Société
L’interdiction de visa américaine visant Thierry Breton suscite une levée de boucliers en France
_**La décision de Washington, perçue comme une pression inacceptable, a provoqué une réaction unanime de la classe politique française, à l’exception notable du Rassemblement National.**_
L’annonce du refus de visa américain à l’encontre de l’ancien commissaire européen Thierry Breton a immédiatement déclenché une onde de choc dans les cercles politiques français. Cette mesure, qui concerne également quatre représentants d’organisations non gouvernementales européennes, est unanimement interprétée comme une réplique à leur engagement en faveur d’une régulation stricte des géants du numérique. Le président de la République a pris la tête des protestations, qualifiant publiquement cette initiative de pratique coercitive et d’atteinte à l’autonomie stratégique européenne.

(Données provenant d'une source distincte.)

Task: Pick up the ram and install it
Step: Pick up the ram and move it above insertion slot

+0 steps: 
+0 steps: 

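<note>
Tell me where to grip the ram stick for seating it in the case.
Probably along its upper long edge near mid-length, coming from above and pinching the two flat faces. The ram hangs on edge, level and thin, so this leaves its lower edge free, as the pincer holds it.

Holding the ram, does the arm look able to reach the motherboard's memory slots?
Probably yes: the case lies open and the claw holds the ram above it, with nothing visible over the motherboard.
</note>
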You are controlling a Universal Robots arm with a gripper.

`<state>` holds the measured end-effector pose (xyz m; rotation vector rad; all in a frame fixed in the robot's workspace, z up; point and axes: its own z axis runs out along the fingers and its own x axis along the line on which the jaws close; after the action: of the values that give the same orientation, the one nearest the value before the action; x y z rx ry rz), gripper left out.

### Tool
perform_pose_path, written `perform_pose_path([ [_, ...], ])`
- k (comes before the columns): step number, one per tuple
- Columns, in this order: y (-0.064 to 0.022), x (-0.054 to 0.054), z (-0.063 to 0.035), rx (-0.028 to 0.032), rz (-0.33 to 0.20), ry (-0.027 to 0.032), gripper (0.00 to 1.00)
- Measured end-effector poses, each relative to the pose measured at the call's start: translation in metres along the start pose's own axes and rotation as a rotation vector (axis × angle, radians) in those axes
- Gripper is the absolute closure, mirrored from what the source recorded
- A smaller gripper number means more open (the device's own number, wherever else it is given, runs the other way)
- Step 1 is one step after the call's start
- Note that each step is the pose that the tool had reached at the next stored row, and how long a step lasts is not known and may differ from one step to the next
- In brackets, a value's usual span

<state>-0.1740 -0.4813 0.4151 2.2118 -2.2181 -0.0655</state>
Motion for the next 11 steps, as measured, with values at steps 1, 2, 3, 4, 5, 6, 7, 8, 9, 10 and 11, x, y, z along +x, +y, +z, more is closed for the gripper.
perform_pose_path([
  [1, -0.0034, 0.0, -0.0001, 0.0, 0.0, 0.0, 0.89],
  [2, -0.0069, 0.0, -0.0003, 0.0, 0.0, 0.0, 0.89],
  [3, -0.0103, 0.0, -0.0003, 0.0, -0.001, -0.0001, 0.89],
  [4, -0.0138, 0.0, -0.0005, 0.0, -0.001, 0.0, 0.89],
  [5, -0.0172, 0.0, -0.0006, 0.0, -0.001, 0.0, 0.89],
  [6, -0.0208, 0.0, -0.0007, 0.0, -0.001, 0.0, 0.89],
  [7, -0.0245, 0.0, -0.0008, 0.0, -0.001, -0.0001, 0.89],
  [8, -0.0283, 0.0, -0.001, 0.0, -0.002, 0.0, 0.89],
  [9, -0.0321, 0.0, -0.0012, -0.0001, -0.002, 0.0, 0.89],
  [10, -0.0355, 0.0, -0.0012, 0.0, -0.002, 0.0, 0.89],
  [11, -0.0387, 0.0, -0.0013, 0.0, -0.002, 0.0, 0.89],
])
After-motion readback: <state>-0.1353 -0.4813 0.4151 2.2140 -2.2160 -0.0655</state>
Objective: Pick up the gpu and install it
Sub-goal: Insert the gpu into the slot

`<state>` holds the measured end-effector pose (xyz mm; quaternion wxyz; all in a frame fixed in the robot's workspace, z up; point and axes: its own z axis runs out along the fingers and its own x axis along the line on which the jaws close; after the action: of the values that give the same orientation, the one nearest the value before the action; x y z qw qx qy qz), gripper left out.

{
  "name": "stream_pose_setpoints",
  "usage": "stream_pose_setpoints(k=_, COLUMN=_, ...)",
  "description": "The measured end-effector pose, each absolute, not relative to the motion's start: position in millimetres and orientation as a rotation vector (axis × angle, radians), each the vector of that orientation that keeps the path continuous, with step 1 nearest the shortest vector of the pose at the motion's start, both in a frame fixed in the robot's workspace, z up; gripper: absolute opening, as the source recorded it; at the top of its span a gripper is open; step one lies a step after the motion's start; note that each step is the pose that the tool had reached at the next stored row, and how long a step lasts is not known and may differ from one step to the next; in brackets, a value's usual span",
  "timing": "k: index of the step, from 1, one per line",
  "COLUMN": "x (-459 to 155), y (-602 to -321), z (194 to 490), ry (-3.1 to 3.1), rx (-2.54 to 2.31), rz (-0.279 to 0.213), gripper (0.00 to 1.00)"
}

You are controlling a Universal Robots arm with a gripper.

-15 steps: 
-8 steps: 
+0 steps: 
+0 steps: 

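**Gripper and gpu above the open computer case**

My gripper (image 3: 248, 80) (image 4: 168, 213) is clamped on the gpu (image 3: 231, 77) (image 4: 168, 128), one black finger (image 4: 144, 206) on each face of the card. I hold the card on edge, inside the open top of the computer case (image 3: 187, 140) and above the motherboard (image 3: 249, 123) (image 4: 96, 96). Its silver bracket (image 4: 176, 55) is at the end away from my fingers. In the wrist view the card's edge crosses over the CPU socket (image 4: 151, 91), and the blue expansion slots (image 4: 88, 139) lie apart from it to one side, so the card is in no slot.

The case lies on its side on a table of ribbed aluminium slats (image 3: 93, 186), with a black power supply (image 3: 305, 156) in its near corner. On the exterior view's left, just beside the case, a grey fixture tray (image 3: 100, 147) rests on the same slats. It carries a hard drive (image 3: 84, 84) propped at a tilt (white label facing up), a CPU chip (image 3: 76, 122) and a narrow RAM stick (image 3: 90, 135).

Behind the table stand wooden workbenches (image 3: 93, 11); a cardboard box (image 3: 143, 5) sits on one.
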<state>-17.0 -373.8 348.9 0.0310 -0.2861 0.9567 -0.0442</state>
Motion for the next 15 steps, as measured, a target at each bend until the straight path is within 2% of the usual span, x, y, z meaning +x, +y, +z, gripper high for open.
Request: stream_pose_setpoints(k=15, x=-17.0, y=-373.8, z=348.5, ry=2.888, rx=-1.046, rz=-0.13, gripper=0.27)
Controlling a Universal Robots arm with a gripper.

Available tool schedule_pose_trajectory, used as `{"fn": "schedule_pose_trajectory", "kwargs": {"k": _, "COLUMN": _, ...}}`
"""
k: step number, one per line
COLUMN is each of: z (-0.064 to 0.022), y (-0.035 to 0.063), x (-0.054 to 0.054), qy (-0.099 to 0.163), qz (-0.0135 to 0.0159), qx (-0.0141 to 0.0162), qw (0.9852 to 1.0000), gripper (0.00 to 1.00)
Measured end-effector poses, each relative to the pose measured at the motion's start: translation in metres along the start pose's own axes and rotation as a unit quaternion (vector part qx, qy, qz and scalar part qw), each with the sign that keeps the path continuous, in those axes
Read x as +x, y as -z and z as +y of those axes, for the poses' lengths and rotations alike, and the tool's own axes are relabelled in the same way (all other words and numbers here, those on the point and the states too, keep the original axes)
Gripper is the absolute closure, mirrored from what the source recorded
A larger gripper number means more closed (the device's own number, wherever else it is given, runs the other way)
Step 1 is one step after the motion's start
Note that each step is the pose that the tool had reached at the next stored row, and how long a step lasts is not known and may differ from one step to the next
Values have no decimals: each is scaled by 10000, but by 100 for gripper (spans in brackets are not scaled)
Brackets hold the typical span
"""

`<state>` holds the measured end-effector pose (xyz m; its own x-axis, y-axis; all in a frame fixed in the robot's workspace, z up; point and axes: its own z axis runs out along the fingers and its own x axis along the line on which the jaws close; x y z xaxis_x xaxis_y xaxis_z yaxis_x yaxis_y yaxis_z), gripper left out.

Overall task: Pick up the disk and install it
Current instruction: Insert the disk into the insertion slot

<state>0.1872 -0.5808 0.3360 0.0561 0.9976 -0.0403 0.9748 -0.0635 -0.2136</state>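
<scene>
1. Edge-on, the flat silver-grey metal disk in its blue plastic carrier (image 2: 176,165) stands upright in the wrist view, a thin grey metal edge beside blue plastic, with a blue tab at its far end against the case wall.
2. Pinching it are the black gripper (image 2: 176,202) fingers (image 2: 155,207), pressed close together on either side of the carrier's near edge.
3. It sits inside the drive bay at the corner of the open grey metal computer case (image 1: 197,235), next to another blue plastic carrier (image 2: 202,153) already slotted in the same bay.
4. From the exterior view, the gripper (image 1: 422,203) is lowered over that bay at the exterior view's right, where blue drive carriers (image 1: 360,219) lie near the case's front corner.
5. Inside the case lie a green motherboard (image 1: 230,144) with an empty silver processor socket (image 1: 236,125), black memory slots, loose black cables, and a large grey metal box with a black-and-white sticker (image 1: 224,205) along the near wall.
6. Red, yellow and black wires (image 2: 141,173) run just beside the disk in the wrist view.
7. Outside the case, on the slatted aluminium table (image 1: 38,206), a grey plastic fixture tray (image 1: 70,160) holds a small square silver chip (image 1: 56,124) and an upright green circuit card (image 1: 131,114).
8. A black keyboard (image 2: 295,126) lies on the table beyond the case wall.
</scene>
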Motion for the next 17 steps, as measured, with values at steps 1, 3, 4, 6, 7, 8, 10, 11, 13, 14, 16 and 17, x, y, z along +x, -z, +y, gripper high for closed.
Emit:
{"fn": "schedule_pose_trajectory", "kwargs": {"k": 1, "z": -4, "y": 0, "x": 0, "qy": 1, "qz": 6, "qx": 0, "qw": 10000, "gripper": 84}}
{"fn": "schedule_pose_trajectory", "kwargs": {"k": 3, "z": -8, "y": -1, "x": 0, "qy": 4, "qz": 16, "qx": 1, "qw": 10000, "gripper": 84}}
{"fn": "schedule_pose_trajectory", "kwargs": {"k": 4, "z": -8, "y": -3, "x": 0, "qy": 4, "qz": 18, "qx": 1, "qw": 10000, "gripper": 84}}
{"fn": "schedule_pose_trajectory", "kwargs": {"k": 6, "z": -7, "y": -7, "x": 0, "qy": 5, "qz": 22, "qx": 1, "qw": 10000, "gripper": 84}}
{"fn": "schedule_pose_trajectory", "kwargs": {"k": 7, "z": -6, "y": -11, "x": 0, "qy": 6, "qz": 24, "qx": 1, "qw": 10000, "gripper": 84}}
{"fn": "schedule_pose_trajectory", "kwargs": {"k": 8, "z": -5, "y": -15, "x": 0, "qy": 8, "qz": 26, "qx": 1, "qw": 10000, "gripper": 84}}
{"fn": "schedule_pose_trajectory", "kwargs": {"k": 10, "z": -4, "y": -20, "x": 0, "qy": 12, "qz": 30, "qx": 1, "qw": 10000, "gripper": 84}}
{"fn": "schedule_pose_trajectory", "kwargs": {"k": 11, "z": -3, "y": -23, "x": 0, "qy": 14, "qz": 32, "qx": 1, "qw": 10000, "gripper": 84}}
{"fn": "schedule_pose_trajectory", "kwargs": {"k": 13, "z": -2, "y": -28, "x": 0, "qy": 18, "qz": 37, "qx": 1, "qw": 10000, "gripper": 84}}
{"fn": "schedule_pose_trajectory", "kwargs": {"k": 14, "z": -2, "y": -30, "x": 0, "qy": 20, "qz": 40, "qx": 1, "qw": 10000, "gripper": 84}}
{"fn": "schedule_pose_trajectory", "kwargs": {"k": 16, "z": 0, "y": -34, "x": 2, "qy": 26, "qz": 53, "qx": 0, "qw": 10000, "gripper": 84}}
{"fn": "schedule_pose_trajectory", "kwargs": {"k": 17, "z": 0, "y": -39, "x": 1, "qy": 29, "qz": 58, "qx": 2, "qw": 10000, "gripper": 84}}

Dans un message publié sur les réseaux sociaux, le chef de l’État a fermement réaffirmé le principe selon lequel la législation européenne en matière numérique s’applique sur son territoire sans viser aucun pays tiers, dans le seul but d’assurer une concurrence équitable et le respect des règles en vigueur. Plusieurs membres du gouvernement ont emboîté le pas, soulignant que les peuples européens demeuraient seuls souverains pour définir les normes applicables dans leur espace numérique. Le ministre délégué chargé de la Transition numérique a été l’un des premiers à réagir, insistant sur le fait que la liberté des Européens ne saurait être compromise par des décisions extérieures.
Au Parlement européen, la réaction a été tout aussi vive. Le vice-président exécutif de la Commission européenne a salué l’action de son prédécesseur, menée selon lui dans le strict intérêt général et conformément au mandat démocratique des institutions. Un eurodéputé français a dénoncé avec force une sanction qu’il juge scandaleuse, y voyant une preuve du bien-fondé du combat pour la souveraineté européenne et un rappel que le continent n’entend pas être traité en colonie.
La position du Rassemblement National apparaît en revanche divisée. Si l’un de ses vice-présidents a critiqué la décision américaine, estimant qu’elle nuit à l’image des États-Unis, d’autres élus du parti ont adopté un ton beaucoup plus conciliant envers Washington. Une eurodéputée a ainsi défendu la patience dont auraient fait preuve les autorités américaines, tandis qu’une autre a lancé une pique en direction de l’Union européenne, suggérant que les États-Unis ne sacrifieraient pas leurs intérêts pour un continent perçu comme limitant les libertés. Cette fracture illustre les clivages persistants sur les questions de souveraineté et d’alliance transatlantique.